Любовь под снегом - стр. 17
Он не пытается устроить гонки, свернуть на грунтовку или выкинуть что-то еще, а спокойно паркуется.
Сотрудники ДПС так же хладнокровно и без суеты проверяют его документы, почти не обращая внимания на меня, и не пытаются залезть в кузов. А я уже себе надумала…
Получается, Крыс не использует в полной мере свои служебные возможности. Наверное, это означает, что он преследует меня неофициально, без санкций, ордеров и так далее. А значит – да пошел он!
- Ну, вот, а ты боялась, - улыбается Семен. – Не всегда гаишники ловят именно тебя.
Возвращаемся в поток автомобилей. Фура едет мягко, но мощно, скорость совсем не ощущается, сотни километров отсчитываются как десятки. Водитель мне точно попался первоклассный, я уже много чего полезного для себя подсмотрела у него. Постепенно оживаю.
Чем дальше еду, тем сильнее чувствую уважение к самой огромной на свете стране. Я обожаю движение, во всех видах. Меня воодушевляют бескрайние просторы, раздолье, свобода; люблю все большое. И хороший асфальт.
Когда камеры сделались редкостью, началось другое – холмы. Виды с них открываются восхитительные, такая перспектива, хоть садись на обочине и картину пиши. Но при первом спуске я сначала вытаращила глаза, а потом их зажмурила, стараясь только не закричать и радуясь, что не я сейчас за рулем. Ощущение – сейчас взлетим, хотя едем, разумеется, не на нейтралке. У меня даже уши заложило.
На подъеме Семен жмет в самый пол педаль газа на пониженной передаче, и фура нехотя вползает на вершину. В поезде такого экстрима точно не испытать. И это сейчас еще дорога более-менее расчищена. А если снегопад или гололед?! Как тут ездят?! И страшно, и интересно.
На вершине холма останавливаемся проверить, как там мой джип. С ним все нормально, «стреножен» на совесть. Наше движение вверх-вниз, как американские горки, повторяется много раз. А потом идут бесконечные степи и небольшие перелески.
От нечего делать, я решаюсь рассказать понимающему человеку еще кое-что о себе. Например, про детское креслице и подушки безопасности, которые спасли меня в автокатастрофе, в которой погибли мои родители.
Я была надежно пристегнута и даже ничего себе не сломала. Меня только зажало так, что не вылезешь.
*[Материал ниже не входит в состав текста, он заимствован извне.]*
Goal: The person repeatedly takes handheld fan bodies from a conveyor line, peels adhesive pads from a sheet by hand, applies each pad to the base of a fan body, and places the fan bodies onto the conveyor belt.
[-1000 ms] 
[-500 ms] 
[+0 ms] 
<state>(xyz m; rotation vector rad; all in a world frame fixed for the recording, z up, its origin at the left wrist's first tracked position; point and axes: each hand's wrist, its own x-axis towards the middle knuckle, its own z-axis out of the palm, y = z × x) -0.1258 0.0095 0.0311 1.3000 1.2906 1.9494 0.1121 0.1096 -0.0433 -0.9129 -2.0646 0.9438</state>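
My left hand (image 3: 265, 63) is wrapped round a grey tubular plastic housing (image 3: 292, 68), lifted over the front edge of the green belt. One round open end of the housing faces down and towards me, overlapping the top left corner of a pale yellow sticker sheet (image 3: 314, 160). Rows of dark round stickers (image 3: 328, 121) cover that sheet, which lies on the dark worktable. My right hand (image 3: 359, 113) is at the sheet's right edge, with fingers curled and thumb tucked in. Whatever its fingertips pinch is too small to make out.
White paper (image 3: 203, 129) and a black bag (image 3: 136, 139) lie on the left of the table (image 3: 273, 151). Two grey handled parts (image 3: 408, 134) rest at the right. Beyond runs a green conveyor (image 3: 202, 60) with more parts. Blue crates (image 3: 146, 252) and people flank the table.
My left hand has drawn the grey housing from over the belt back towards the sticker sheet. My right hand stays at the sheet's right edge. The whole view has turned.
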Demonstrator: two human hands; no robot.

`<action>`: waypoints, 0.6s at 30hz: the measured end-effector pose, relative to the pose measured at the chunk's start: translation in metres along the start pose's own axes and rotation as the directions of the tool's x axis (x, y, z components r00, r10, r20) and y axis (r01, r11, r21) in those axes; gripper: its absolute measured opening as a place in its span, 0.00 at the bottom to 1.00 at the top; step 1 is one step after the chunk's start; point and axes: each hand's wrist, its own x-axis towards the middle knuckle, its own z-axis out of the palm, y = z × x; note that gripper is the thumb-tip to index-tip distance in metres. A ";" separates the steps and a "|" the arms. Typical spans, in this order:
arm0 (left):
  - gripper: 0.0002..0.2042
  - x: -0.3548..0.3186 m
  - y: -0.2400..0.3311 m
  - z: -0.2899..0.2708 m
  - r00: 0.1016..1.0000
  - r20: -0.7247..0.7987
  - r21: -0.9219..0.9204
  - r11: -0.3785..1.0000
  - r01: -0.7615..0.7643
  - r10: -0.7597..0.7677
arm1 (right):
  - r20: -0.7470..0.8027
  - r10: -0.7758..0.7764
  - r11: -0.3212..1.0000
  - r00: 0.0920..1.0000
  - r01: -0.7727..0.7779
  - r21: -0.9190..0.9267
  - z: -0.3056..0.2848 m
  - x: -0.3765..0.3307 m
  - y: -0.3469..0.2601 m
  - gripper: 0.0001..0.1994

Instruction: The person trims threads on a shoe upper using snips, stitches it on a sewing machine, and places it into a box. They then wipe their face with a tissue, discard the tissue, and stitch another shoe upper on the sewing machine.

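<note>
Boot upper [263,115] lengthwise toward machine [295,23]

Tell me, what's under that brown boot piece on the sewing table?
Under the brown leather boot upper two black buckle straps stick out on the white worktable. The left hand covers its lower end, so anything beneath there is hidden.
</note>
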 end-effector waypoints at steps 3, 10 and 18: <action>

И я видела все-все, что происходило в машине, бесконечно долго, и иногда и сейчас еще вижу это в кошмарах.
Вздыхаю, обхватывая себя руками, и говорю:
- После этого, наверное, у меня и появился страх одиночества.
- Это ты-то боишься быть одна? – улыбается Семен, плавно работая рулем. – Похоже, ты наговариваешь на себя, дочка. Или ты джип за компанию считаешь?
Я удивляюсь его простым словам и понимаю: а ведь он, пожалуй, прав! «Все, что нас не убивает…» - это тоже меня учил повторять дедушка.
- Я вообще-то долго боялась садиться за руль, - делюсь. - Когда видела пешехода рядом с дорогой, даже далеко впереди, мне казалось, что он обязательно попадет под колеса моей машины. А ездить очень хотелось. Поначалу, перед тем, как тронуться, приходилось каждый раз уговаривать себя, что никто и никогда специально не собирается автомобилем причинить боль другому человеку. Это было как ритуал, без которого у меня тут же начиналась паника во время движения.
- Да, натерпелась ты, - сочувствует Семен. - Но, раз все-таки управляешься с машиной, значит, все прошло. Мало ли кто из нас чего боялся в детстве! Я, вот, к примеру, боялся собак. До жути, цепенел прямо. А потом как-то незаметно перерос свой страх. Сейчас у меня есть овчарка во дворе. И одна из моих радостей жизни – это то, как она меня встречает из рейса.